The father, an avid marksmen, owned 15 weapons, including handguns and rifles, all of them but the Beretta locked up in a safe. He also had 4,600 rounds of ammunition in his home.
There are about 2.5 million weapons kept in private ownership in Germany.
The killings sent shock waves through the country, coming seven years after another school shooting in the eastern town of Leipzig claimed 17 lives.
Police Friday were still trying to fathom what prompted Kretschmer to go on the rampage, killing nine schoolchildren, three teachers and three other people before turning his gun on himself during a shootout with police.
The teenager, described as a troubled young man with a love of guns and violent computer games, had been undergoing treatment for depression, but recently broke off the therapy.
Claims that he posted a warning on an internet website six hours before the shootings could not be confirmed by police on Friday. The website denied the existence of such a message.

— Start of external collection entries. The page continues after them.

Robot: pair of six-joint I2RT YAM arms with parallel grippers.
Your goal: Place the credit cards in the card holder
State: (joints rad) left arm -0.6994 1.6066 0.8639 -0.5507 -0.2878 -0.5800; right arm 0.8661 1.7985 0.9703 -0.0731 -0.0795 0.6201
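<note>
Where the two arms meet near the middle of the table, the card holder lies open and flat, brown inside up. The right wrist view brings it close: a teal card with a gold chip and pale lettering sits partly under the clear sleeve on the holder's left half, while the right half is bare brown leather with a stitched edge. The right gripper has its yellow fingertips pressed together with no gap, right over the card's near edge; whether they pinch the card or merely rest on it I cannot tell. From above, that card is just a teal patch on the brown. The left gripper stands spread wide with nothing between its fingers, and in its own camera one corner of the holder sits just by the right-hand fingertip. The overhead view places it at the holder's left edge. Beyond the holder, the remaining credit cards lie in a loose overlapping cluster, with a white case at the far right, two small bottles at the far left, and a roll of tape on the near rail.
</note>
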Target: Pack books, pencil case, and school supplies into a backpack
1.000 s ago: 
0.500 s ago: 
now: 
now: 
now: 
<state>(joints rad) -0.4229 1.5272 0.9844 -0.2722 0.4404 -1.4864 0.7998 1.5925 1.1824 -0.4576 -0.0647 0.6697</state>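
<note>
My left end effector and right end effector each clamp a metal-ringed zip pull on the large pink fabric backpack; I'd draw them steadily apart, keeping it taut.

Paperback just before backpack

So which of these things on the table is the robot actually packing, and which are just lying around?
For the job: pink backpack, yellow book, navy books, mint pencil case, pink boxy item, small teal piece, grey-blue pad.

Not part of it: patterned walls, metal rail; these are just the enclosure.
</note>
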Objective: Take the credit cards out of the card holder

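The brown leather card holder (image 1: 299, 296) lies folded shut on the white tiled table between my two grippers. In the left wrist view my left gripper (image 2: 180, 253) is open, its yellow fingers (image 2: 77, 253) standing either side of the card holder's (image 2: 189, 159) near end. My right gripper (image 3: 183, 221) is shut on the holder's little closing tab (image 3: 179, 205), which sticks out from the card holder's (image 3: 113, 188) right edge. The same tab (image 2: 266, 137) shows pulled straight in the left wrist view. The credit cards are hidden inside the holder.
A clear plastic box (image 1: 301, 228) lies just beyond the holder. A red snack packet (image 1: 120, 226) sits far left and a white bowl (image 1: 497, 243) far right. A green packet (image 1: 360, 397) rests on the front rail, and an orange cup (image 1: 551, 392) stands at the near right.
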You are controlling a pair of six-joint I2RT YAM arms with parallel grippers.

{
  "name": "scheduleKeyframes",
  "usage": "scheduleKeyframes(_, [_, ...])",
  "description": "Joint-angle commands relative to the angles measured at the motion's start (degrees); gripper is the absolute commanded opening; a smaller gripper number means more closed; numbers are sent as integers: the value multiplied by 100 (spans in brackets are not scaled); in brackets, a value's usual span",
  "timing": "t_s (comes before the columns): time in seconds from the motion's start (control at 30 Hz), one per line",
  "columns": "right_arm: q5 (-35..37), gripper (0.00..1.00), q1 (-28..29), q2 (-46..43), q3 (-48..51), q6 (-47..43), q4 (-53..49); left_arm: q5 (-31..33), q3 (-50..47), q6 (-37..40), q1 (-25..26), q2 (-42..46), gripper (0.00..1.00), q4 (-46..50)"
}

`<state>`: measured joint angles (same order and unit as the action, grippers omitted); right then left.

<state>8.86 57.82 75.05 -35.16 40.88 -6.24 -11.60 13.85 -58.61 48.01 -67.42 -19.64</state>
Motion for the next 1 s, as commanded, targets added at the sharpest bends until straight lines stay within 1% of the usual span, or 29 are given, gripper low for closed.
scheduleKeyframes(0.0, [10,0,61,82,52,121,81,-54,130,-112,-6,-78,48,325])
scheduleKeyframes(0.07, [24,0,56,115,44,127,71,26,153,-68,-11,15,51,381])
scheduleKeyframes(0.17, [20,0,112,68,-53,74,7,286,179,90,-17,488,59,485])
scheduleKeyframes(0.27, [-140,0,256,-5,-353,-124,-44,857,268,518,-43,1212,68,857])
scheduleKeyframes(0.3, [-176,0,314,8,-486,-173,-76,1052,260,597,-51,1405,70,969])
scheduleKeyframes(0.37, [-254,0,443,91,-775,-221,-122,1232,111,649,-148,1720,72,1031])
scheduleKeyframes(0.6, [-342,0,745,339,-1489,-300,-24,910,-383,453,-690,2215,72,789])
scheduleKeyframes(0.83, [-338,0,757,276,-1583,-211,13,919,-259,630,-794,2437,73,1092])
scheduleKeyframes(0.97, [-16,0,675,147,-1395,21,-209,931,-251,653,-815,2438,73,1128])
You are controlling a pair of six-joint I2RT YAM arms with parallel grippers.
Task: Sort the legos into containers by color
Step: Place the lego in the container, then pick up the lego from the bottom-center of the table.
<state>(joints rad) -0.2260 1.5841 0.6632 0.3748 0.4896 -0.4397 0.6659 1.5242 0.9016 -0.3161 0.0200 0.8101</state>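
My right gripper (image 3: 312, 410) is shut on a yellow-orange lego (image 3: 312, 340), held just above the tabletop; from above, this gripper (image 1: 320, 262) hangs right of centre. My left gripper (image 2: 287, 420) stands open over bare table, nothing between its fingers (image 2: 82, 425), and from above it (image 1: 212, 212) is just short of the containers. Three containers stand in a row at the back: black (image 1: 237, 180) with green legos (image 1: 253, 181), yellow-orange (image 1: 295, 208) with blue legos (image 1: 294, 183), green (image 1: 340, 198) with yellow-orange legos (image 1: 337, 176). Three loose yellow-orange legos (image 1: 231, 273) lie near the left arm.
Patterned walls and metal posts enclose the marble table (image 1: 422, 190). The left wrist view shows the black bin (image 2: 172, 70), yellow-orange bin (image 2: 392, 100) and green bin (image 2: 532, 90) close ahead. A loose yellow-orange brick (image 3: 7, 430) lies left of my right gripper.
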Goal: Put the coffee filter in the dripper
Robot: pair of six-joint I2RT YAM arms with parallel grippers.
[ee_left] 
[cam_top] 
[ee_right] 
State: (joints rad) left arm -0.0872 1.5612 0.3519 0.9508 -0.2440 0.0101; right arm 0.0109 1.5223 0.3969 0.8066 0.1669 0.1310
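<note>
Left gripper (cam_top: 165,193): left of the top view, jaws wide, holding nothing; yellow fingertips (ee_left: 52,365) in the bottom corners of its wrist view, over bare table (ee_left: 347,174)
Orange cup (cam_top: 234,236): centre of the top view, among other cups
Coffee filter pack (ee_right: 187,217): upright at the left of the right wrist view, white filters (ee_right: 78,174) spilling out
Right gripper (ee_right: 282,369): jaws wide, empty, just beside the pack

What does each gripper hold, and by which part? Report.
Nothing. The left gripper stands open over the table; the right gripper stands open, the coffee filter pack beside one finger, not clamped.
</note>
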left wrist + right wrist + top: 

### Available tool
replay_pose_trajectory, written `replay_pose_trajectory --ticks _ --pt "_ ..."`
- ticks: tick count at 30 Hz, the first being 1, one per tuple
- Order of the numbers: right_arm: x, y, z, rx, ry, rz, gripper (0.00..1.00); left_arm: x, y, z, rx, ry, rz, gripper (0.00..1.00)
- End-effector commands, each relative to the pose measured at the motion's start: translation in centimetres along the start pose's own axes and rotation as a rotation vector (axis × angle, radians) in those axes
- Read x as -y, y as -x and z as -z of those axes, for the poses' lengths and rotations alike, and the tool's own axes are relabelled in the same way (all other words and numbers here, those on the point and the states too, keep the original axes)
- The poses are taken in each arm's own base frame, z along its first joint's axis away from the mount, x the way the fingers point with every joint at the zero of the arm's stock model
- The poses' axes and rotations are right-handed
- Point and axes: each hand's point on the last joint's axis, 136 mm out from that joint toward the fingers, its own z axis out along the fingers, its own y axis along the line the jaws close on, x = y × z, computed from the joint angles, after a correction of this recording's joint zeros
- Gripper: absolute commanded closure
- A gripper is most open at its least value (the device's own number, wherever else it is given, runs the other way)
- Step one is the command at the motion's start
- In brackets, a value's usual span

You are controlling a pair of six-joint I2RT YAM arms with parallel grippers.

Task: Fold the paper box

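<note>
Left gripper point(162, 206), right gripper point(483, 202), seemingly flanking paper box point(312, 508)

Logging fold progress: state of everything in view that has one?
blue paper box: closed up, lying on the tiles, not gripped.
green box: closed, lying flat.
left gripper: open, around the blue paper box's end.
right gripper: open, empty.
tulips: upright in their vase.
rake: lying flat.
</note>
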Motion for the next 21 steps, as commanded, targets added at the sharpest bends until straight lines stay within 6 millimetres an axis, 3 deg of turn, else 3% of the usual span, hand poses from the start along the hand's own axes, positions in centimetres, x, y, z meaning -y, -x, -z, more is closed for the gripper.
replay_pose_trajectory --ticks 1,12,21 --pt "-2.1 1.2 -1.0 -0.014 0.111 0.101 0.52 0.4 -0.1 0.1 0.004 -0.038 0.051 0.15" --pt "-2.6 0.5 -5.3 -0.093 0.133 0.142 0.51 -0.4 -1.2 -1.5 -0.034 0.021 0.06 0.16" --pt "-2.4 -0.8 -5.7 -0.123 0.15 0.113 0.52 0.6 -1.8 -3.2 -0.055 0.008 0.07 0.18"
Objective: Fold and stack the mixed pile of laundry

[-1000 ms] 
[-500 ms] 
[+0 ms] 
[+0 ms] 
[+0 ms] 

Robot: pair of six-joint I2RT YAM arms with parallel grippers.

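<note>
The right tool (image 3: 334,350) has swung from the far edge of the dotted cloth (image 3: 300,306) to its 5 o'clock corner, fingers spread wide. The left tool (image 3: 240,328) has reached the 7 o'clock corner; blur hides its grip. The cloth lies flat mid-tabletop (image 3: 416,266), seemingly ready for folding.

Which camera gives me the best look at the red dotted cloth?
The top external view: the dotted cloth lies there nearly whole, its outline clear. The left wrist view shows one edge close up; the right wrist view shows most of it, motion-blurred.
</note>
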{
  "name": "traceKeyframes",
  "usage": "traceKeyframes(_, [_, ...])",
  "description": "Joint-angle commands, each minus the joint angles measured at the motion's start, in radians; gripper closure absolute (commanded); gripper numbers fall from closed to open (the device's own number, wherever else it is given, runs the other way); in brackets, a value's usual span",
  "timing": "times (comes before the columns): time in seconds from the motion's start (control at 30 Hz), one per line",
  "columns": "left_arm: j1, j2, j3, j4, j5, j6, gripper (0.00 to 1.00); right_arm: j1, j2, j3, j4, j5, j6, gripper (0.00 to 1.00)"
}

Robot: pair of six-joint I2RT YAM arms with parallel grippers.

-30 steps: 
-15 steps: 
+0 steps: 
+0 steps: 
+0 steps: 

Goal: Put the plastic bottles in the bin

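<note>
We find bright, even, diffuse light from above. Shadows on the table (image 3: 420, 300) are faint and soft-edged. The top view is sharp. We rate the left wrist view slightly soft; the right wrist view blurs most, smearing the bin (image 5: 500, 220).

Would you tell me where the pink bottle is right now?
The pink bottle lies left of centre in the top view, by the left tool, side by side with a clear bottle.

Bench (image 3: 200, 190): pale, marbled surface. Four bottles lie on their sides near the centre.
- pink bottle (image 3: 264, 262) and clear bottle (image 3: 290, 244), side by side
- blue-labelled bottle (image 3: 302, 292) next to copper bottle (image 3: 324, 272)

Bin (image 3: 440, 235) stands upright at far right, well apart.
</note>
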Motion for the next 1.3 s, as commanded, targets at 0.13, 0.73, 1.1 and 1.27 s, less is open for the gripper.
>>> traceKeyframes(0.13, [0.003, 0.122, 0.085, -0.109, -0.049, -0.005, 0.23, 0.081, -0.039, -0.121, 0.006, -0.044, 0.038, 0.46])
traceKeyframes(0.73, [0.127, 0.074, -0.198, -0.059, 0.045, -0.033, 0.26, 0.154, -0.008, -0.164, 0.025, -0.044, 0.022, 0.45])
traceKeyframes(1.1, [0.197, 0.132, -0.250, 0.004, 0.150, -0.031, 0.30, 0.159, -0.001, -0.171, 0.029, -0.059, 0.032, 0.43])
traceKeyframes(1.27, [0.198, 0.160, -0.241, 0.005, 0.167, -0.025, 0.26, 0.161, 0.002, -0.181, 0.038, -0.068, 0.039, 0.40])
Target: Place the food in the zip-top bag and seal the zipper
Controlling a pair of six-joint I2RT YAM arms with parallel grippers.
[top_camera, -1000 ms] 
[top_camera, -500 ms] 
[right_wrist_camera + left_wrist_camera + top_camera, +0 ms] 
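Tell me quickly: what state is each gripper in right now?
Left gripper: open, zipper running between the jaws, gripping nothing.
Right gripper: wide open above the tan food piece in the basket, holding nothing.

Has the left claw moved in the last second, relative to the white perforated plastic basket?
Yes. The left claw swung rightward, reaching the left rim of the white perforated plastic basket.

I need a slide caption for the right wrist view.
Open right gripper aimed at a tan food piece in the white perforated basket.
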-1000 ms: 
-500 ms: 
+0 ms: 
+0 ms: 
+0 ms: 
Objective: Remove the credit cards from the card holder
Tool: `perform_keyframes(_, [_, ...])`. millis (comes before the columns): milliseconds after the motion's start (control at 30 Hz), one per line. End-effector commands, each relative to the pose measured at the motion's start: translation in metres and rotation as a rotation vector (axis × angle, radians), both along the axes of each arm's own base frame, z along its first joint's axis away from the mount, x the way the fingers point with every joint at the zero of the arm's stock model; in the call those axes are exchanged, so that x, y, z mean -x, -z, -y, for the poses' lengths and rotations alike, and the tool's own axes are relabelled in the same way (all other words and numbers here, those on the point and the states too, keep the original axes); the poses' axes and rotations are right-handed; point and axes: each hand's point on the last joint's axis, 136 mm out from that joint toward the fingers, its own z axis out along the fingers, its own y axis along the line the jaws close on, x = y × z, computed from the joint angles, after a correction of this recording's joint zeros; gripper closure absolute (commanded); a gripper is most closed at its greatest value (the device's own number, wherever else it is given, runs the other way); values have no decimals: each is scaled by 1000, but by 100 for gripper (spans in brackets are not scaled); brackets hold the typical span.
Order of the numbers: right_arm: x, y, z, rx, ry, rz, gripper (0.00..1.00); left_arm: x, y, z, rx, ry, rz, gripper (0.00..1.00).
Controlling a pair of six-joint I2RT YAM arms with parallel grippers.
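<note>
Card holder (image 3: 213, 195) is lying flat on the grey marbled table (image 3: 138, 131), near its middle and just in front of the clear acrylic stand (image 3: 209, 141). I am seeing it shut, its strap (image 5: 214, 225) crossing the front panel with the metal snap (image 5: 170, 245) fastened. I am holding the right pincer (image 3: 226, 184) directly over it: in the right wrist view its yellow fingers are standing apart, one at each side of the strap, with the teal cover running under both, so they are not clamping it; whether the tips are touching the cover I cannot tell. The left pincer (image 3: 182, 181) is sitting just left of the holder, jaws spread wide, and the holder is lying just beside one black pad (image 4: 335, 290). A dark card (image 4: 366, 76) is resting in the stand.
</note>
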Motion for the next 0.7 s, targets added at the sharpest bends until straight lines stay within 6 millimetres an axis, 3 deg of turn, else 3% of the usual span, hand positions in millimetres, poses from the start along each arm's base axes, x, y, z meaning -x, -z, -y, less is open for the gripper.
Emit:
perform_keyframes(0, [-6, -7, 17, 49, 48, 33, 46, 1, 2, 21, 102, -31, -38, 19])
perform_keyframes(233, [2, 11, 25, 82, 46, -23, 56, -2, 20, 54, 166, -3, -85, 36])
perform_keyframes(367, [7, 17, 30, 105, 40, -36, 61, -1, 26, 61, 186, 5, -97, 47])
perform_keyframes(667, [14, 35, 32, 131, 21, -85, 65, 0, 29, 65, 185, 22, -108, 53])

Kretschmer was wearing a black combat uniform when he went to the Albertwille secondary school and shot dead his victims, all but one of them women. Kretschmer had left the school last year after completing his studies.
The school remained closed as psychologists continued to provide counselling to traumatized students and teachers as well as the families of the victims.
Relatives of the dead pupils and teachers were able to have a final glimpse of their loved ones as they were laid out in open coffins at a town hospital on Thursday evening. (dpa)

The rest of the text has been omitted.